Faire de l’eau un facteur de développement en Afrique

[Africa Diligence] « L’eau c’est la vie » a-t-on souvent coutume de dire. Cependant, en Afrique, des millions de personnes n’ont pas toujours accès à l’eau potable. Pour cette raison, les experts présents au 8e Forum mondial de l’eau à Brasilia ont appelés à plus d’investissement dans ce secteur.

Assainir l’eau pour en faire un facteur de développement, voilà la prescription donnée par les experts du Conseil mondial de l’eau, réunis à Brasilia pour le 8e Forum mondial de l’eau. Car il y a urgence : aujourd’hui, 2,4 milliards de personnes dans le monde n’ont pas accès à une eau saine. Et l’urbanisation à grande échelle, couplée à la multiplication des phénomènes météorologiques dus au changement climatique, pourrait, à l’avenir, compliquer encore un peu plus la tâche. Pour pallier cette situation, une solution : investir dans des technologies dédiées, une démarche peu suivie par « les gouvernements du monde entier », déplorent par ailleurs les auteurs du rapport publié cette semaine à Brasilia. « L’assainissement urbain est coûteux, il nécessite des financements conséquents, reconnaît Benedito Braga, président du Conseil mondial de l’eau. C’est pourquoi il est souvent négligé en faveur d’autres priorités. »

L’assainissement, un levier de développement

Et pourtant, de réels investissements en la matière feraient de l’accès à l’eau potable un véritable levier de développement pour les pays concernés. « Aujourd’hui, on ne parle plus de développement sans évoquer l’assainissement, affirme Guy Fradin, porte-parole du Conseil mondial de l’eau. La problématique de l’accès à l’eau, bien qu’encore d’actualité dans certains pays, est aujourd’hui moins discutée. La collecte et le traitement des eaux usées sont, elles, devenues une priorité depuis une dizaine d’années », explique-t-il. C’est aussi la thèse de Jon Lane, un des auteurs du rapport, pour qui « l’assainissement [de l’eau] améliore la santé des populations, leur productivité, protège l’environnement et assainit les villes ». Autant de facteurs qui généreront alors « plus de tourisme » et, par ricochet, « plus de développement économique ». Des financements dédiés à l’assainissement de l’eau permettraient également d’atteindre l’objectif 6 de développement durable (ODD) planifié par l’ONU, qui prévoit « l’accès de tous à l’eau et à l’assainissement » et « une gestion durable des ressources ».

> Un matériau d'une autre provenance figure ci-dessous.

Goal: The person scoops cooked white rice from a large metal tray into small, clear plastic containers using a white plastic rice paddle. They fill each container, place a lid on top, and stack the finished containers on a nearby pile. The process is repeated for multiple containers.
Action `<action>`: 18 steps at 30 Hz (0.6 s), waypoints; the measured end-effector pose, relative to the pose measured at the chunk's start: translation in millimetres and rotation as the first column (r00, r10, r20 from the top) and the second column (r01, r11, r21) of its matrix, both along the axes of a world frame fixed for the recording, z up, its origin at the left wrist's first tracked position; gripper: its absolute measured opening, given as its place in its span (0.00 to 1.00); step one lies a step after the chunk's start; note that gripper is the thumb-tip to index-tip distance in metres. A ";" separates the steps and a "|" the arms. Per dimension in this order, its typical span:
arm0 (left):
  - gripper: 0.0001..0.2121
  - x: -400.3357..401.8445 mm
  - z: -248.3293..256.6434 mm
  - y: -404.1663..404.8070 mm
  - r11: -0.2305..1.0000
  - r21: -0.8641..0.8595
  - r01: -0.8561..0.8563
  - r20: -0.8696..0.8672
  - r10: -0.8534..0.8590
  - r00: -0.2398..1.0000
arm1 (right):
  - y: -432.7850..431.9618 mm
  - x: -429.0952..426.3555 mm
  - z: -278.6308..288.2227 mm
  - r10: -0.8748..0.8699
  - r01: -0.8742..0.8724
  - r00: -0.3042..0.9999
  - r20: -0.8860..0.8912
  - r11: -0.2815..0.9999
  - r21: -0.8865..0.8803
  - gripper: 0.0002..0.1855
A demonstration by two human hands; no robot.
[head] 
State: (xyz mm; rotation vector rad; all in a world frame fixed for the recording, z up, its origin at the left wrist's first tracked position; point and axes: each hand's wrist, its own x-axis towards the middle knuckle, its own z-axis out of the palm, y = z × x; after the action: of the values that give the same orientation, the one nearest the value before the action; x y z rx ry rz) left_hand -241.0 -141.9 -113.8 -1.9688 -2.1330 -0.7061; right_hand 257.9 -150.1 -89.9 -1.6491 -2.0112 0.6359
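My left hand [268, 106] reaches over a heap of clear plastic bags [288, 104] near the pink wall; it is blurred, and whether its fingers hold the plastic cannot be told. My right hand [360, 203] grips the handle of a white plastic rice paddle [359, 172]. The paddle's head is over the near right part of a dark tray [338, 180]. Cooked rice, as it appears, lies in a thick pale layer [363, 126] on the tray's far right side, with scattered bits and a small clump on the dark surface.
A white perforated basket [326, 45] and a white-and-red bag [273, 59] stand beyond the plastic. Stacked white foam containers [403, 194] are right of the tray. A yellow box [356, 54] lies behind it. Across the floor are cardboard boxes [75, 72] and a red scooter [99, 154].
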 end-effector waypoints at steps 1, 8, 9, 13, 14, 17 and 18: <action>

Une start-up kenyane a créé son prototype

Si les gouvernements délaissent un peu la question au profit d’autres priorités, la société civile, elle, s’en inquiète. Une start-up kenyane, fondée par Beth Koigi, Clare Sewell et Anastasia Kaschenko (23, 21 et 26 ans), s’est approprié la question pour créer son nouveau prototype, Majik Water. « 319 millions de personnes n’ont pas accès à une eau propre en Afrique subsaharienne, avait affirmé Beth Koigi à la réception du premier prix de l’EDF Pulse Africa, un programme qui récompense les start-up innovantes du continent, en décembre dernier. Au Kenya, ils sont 12 millions à ne pas y avoir accès. »

Un constat moteur de leur projet, qui permet ainsi de récolter de l’eau saine dans des milieux où les populations y ont difficilement accès grâce à un ingénieux système. L’appareil utilise en effet des matériaux spongieux, dont la propriété est d’attirer les molécules présentes dans l’humidité. Lorsque celles-ci sont chauffées, elles libèrent de la vapeur d’eau, qui est ensuite condensée. Un système qui permet d’obtenir de l’eau même dans les zones à faible humidité et dans les zones arides, caractéristiques de certaines régions du Kenya. Le système fonctionnant à l’énergie solaire, les Kenyans vivant dans des régions non alimentées par un réseau électrique peuvent tout de même l’utiliser.

Plus que jamais, la nécessité d’une coopération transfrontalière

Une autre initiative, à plus grande échelle et émanant cette fois des États, est préconisée par les experts du Conseil de l’eau : la coopération transfrontalière. Autrement dit, prendre des mesures qui inciteraient les différents gouvernements à dialoguer sur la problématique de l’eau et à trouver des solutions ensemble. « L’Office de mise en valeur du fleuve Sénégal en est un bel exemple, souligne Guy Fradin. Le développement de ce genre de structures, qui, il est vrai, est conditionné par des enjeux politiques, sera défendu par le Conseil de l’eau », affirme-t-il. Un dialogue et des concrétisations de projets transfrontaliers qui permettent d’ailleurs le maintien de l’eau au profit du milieu rural, parfois menacé par l’urbanisation.